WORK REQUIRED
The data must be given again exactly as written, with all images omitted.

╔══

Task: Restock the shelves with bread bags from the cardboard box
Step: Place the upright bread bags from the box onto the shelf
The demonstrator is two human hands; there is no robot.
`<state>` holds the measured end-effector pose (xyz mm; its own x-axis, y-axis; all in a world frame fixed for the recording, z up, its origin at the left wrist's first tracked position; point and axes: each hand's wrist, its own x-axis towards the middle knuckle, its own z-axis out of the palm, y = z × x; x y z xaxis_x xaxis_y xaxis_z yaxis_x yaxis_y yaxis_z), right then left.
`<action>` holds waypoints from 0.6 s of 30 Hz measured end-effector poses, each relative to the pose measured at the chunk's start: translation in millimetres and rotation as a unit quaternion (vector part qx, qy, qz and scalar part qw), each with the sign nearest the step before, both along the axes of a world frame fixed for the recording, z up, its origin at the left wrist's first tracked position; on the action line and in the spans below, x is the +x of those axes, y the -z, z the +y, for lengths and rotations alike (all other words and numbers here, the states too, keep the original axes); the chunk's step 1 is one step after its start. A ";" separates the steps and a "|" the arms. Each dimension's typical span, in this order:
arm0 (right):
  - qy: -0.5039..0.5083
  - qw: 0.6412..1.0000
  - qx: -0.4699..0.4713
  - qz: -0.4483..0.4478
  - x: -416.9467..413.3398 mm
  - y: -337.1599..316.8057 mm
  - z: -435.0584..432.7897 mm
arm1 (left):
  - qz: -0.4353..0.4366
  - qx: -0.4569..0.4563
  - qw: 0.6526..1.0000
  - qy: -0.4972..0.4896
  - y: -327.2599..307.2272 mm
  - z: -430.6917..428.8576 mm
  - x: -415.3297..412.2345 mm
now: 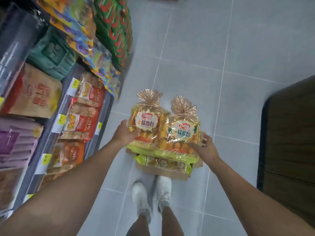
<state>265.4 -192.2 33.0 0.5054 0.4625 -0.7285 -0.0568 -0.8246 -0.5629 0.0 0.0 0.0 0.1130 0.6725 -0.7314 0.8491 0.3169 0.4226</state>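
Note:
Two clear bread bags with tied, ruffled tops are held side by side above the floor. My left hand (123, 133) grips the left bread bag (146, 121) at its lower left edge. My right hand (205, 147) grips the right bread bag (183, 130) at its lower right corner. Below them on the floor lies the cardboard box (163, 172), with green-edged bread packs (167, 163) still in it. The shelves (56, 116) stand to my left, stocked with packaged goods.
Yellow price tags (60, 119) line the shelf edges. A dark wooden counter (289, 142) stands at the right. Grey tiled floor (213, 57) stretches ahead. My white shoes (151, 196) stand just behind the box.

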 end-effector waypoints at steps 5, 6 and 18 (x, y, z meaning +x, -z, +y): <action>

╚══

WRITTEN ANSWER
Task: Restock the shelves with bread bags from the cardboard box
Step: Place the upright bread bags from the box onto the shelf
The demonstrator is two human hands; there is no robot.
`<state>` holds the measured end-effector pose (xyz mm; its own x-axis, y-axis; all in a world frame fixed for the recording, z up, its origin at the left wrist's first tracked position; point and axes: each hand's wrist, its own x-axis towards the middle knuckle, its own z-axis out of the palm, y = z × x; x y z xaxis_x xaxis_y xaxis_z yaxis_x yaxis_y yaxis_z), right then left.
`<action>` holds waypoints from 0.6 s of 30 Hz measured end-effector poses, each relative to the pose measured at the chunk's start: translation in millimetres and rotation as a unit quaternion (vector part qx, qy, qz and scalar part qw), each with the sign nearest the step before, both along the axes of a world frame fixed for the recording, z up, its origin at the left wrist's first tracked position; on the action line and in the spans below, x is the +x of those axes, y the -z, z the +y, for lengths and rotations alike (all other words and numbers here, the states too, keep the original axes); the chunk's step 1 is one step after its start. A ";" separates the steps and a "|" the arms. Each dimension's typical span, in this order:
arm0 (right):
  - qy: -0.5039..0.5083
  - qw: 0.6412..1.0000
  - qx: -0.4699..0.4713
  - qz: -0.4483..0.4478
  - x: -416.9467..413.3398 mm
  - y: -337.1599..316.8057 mm
  - z: -435.0584..432.7897 mm
arm1 (left):
  - qz: -0.4353..0.4366
  - qx: -0.4569..0.4563
  - qw: 0.6526..1.0000
  - qy: -0.4972..0.4896
  - y: -327.2599..307.2272 mm
  - z: -430.6917..428.8576 mm
  - x: -415.3297..412.2345 mm
now: 
<state>265.4 -192.2 33.0 0.5054 0.4625 -0.7285 -0.0568 -0.8246 -0.5629 0.0 0.0 0.0 0.1130 0.6725 -0.7314 0.8491 0.3169 0.4226</state>
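Note:
Two clear bread bags with tied, ruffled tops are held side by side above the floor. My left hand (123, 133) grips the left bread bag (146, 121) at its lower left edge. My right hand (205, 147) grips the right bread bag (183, 130) at its lower right corner. Below them on the floor lies the cardboard box (163, 172), with green-edged bread packs (167, 163) still in it. The shelves (56, 116) stand to my left, stocked with packaged goods.
Yellow price tags (60, 119) line the shelf edges. A dark wooden counter (289, 142) stands at the right. Grey tiled floor (213, 57) stretches ahead. My white shoes (151, 196) stand just behind the box.
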
 end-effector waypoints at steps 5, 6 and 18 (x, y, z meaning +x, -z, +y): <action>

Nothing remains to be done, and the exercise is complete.